True but some of us have critique groups in the real world and could have a story that was critiqued and fine tuned. So I'm not sure you could ever truly level the playing field. On the other hand, having a non-anonymous author means a not level field. But it can work for you or against you depending on your friends and enemies. I like the switch to anonymous authors, if an author wins, they know that it wasn't just because everyone likes them.
Yeah I don't mind if people post something they've polished for the last 5-20 years as long as it's no longer a competition. Having 2 weeks vs 5-20 years to write something seems weighted in favour of the 5-20 years person, surely?
~5- 6 weeks for the short story contest I post the current entries theme and in my sig you can find the theme in the queue after that. Current story theme is 'Stones' and the upcoming theme will be 'Into the Woods'.

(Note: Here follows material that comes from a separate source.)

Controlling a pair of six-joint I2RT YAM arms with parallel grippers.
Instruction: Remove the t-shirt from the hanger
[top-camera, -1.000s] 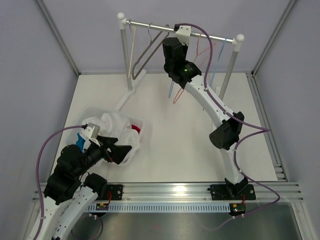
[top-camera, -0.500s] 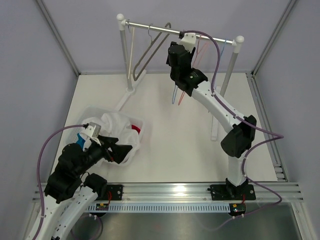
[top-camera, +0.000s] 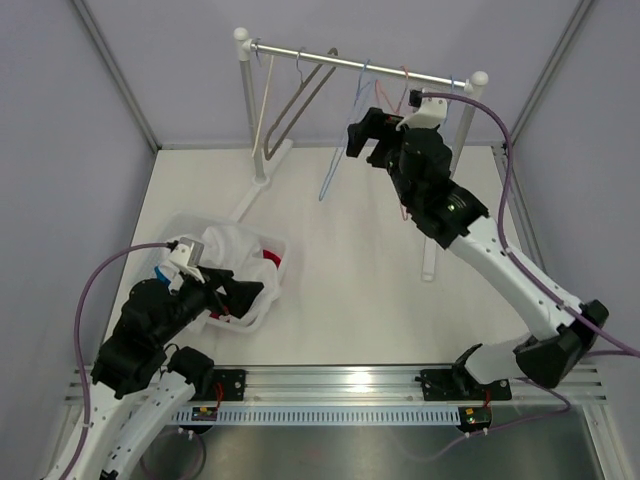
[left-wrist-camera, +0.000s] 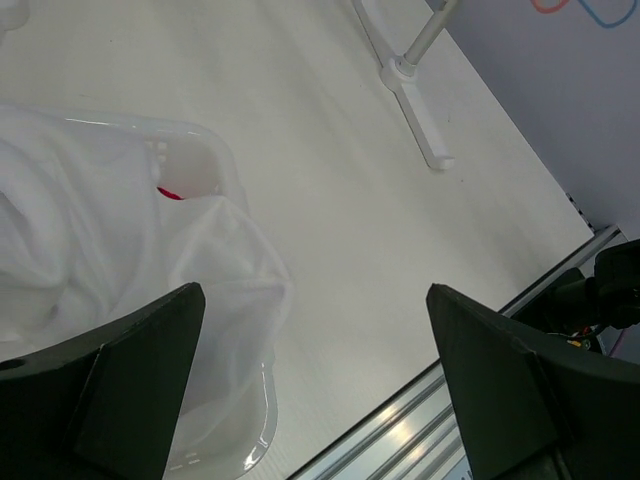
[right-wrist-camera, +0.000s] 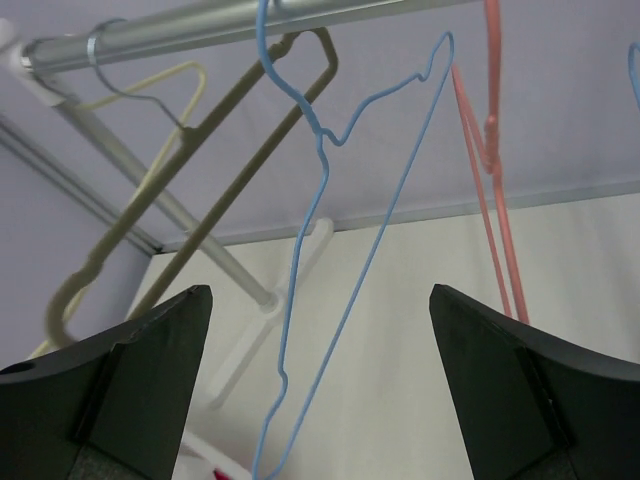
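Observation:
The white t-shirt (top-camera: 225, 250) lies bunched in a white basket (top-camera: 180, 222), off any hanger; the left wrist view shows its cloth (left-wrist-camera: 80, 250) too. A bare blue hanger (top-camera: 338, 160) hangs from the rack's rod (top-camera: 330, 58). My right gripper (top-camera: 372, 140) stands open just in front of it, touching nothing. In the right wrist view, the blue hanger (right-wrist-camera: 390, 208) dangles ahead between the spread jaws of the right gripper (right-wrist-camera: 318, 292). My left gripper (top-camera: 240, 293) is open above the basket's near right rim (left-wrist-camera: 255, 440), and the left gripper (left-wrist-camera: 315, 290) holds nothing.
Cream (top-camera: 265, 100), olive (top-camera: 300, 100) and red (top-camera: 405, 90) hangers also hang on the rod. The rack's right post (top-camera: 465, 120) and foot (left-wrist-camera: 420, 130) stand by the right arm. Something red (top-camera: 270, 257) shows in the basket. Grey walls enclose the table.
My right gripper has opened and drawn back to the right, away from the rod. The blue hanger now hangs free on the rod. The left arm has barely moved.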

Some people have stories that are partially written they refine, others pull old stories up. I don't think one can enforce a rule that it be a new story. Most people want to write a new story though, at least from the feedback I get. They take it as a challenge.
Possibly, but: 1/ how could you enforce it? If I wrote it 20 years ago, who's going to know (unless it's been published, and even then, who's going to go through every short story published within the last 20 years?) that I just pulled it out of my back catalogue? 2/ Polishing a short story for 20 years? That's a massive investment of time and effort, just on the off-chance that a suitable theme will crop up to enter it into. If anybody did that, I'd say they deserve the prize for sheer determination and grit.
I remain in agreement with SethLoki. I will acknowledge that people will always cheat, it's part of the entropy of human nature.
You'd be surprised, I got pulled up for plagiarism after my work was run through some software, it harked back to a natural turn of phrase I, me, myself had written some years earlier on some other forum. I felt so unoriginal. I take on board though @Shadowfax and @GingerCoffee the difficulty of policing. Devil's advocate has been dismissed. Besides, what better personal Kudos could be garnered if one was to win the contest with but nought but a right there and then purple patch proffered in the raw. Alliteration unintentional.
I do wonder if the person who wishes to cheat continues to have that desire if it's changed from a competition with reward to a challenge with simple acknowledgement. And now wonder if I'd be better served writing short fictional pieces in my own time, submitting them for critique in the appropriate forum. I wish to learn as much as more than feel worthy of a vote. I just find (fair) competition incredibly motivational. le sigh.
Oops, apologies @Aaron DC you'll notice I can be a fickle creature. Therein methinks lies the rub – more tangible rewards would invoke the need for some uniformed administrators. I think that's a good call though, save the more refined of your work, the stuff you may want to take you somewhere, for critique and even further polishing. And cut your teeth some more with the contests. I'd put that forward as a good compromise.